Cronometrando. Valendo. Concentração agora. Ei, o que é aquilo? Um
jumper encaixado nos pinos em posição 2-3, mas o certo seria em 1-2.
Muito fácil.
- Tempo esgotado. Qual o diagnóstico, minha gente?
Respondemos.
- Experimentem.
Liga estabilizador. Aperta botão Power. O reconfortante e aprovador barulhinho do bip.
- Excelente. Voltem a seus lugares.
O
ratinho assustado teve como companhia a garota que sempre chegava
atrasada e nunca puxava conversa com alguém da classe. Tinha uns cabelos
negros como a asa da graúna, um derrière imponente e maciço como uma
Bastilha e uma comissão de frente herdada de alguma divindade
babilônica. Rapidinho, botaram nela (epa) o apelido de Zilda. Boazilda,
Gostosilda. Depois, espiando as assinaturas da lista de presença que ia
de mão em mão, vimos que se chamava Karina. 2 minutos. Cronometrando.
Valendo. Inclinados sobre o paciente, trocavam olhares clínicos de E
então?. Nada. A fronte do bosquímano perlava-se de suor, um bolo obstruía-lhe a
garganta. E pouco ajudava a visão daquele pedação de mulher recendendo a
loção, curvada acima do amontoado de hardware, o avantajado
busto saltando da folgada blusa estilo cigana. Ele mirava os fios em
amarelo-preto-vermelho, mirava o nicho do par de frutões.

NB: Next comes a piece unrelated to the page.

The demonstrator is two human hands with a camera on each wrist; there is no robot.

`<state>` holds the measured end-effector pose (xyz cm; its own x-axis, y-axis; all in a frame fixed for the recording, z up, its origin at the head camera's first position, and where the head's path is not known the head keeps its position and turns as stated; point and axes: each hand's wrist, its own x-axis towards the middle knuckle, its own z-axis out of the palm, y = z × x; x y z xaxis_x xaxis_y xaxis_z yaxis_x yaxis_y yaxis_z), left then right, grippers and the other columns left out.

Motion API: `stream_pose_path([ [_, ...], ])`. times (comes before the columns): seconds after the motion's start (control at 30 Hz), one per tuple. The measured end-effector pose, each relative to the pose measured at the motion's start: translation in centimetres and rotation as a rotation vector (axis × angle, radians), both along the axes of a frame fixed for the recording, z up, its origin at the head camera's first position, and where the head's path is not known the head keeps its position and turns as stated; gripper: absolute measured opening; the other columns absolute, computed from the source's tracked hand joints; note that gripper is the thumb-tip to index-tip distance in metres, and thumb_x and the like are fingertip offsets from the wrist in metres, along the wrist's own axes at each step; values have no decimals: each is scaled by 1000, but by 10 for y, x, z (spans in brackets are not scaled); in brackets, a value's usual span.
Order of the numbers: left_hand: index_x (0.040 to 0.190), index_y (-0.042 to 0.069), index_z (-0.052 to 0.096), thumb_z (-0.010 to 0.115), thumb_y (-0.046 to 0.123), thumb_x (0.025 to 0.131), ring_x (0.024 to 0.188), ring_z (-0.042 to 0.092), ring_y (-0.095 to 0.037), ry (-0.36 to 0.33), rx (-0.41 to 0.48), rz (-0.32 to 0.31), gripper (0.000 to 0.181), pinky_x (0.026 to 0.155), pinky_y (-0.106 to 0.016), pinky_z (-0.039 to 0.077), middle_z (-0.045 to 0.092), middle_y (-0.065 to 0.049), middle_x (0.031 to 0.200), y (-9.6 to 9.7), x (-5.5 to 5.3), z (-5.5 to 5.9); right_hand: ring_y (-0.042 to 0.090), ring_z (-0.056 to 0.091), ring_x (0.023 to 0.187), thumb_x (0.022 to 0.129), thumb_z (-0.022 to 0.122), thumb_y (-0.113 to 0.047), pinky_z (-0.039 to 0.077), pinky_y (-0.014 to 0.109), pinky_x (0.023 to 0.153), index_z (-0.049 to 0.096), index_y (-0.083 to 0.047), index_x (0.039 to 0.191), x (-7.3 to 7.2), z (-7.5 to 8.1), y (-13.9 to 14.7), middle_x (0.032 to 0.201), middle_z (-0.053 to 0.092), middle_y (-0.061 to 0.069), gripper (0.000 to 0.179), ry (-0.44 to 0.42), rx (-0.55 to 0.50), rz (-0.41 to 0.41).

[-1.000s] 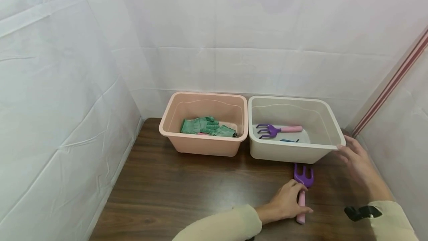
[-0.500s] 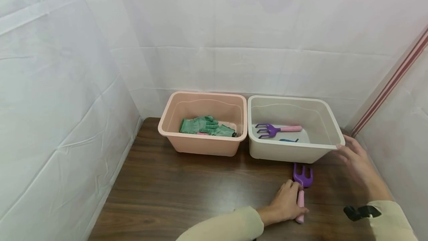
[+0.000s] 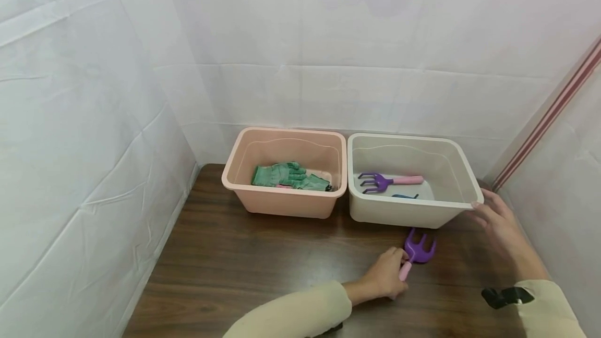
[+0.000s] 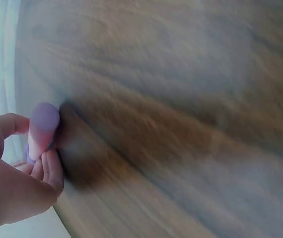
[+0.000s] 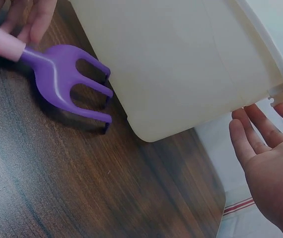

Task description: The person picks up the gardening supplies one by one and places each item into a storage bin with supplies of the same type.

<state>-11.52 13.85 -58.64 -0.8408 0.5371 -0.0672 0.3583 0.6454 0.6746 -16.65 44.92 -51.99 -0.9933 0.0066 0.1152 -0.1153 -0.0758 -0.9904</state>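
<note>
My left hand holds the pink handle of a small garden hand rake with a purple three-pronged head. In the left wrist view, the thumb and fingers sit on opposite sides of the handle, its end toward the camera. The rake's bent prongs point at the off-white bin, just in front of its wall. My right hand grips that bin's front right corner, thumb on the rim and fingers beneath. Inside the bin lie another purple hand rake and a blue item, mostly hidden by the front wall.
Left of the off-white bin stands a peach bin holding green gloves and something pink beneath them. Both bins stand at the back of the brown wooden table. White sheeting hangs behind and at both sides.
My left hand has closed round the rake's handle and moved left, turning the rake so its handle end swings left. My right hand has stayed at the bin's corner.
</note>
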Motion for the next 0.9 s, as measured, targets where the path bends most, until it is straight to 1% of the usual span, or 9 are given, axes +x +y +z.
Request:
stream_pose_path([
  [0.1,131,15,65,95,12,76,93,56,2,-9,0,-8,63,79,-11,48,64,9,116,-12,-8,1,2,68,111,110,52,1,57,21,95,43,-12,148,0,0,0,135,57,-3,42,7,-17,1],
  [0.17,128,14,66,93,11,78,91,55,1,-9,4,-24,57,78,-12,47,65,8,113,-20,-14,2,2,68,111,110,52,1,57,21,95,44,-12,147,0,-1,-1,135,57,-3,41,9,-22,2],
  [0.3,124,13,67,90,7,81,93,58,-1,-6,8,-70,49,80,-12,47,67,7,110,-35,-27,4,2,68,111,110,53,0,57,21,95,43,-11,148,0,0,-1,135,57,-3,41,4,-17,2],
  [0.43,124,11,69,85,-1,81,96,63,-3,-38,33,-122,46,84,-13,48,71,6,109,-48,-38,8,2,68,111,110,54,-1,56,20,95,43,-10,149,0,0,-1,135,57,-3,42,-2,-15,1],
  [0.57,122,8,71,80,-7,79,94,63,-2,-54,47,-142,46,85,-13,49,72,5,107,-58,-47,11,3,69,111,110,52,1,57,22,96,42,-10,149,-1,1,-1,135,58,-2,42,3,-34,7],
  [0.63,120,8,72,80,-7,79,91,62,-2,-52,53,-135,45,84,-13,48,72,4,105,-61,-50,10,3,69,111,110,52,1,56,21,95,42,-10,150,-1,1,0,136,57,-3,42,6,-30,9],
  [0.7,119,9,73,82,-4,80,88,60,-1,-42,49,-120,42,82,-13,48,70,5,102,-62,-51,9,3,68,111,110,52,1,56,21,95,42,-11,149,-2,1,1,136,57,-3,42,6,-29,8],
  [0.8,116,11,75,87,6,81,85,56,-1,16,27,-67,37,79,-13,46,66,8,97,-58,-46,4,4,68,112,110,52,0,56,20,95,44,-13,147,-2,-1,2,136,57,-4,41,4,-27,7],
  [0.9,113,16,78,91,16,82,85,54,-3,97,-14,-3,33,77,-16,45,64,9,95,-53,-39,-2,4,68,112,110,53,1,56,21,95,44,-14,146,-1,0,0,135,57,-3,41,-1,-34,8],
])
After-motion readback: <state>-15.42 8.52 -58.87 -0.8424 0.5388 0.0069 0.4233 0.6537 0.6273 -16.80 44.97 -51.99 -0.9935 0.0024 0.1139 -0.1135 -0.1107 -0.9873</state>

Mirava a bateria de lítio, mirava os frutões. Os pentes de memória RAM,
os frutões. Conectores do HD, frutões. Barramento PCI, frutões.
Chipset, frutões.
- Tempo esgotado. Qual o diagnóstico, minha gente?
Um silêncio atordoante. Pressão demais. O mico Máiquel explodiu:
- O sutiã da Zilda é verde-malva com uns floreados em relevo.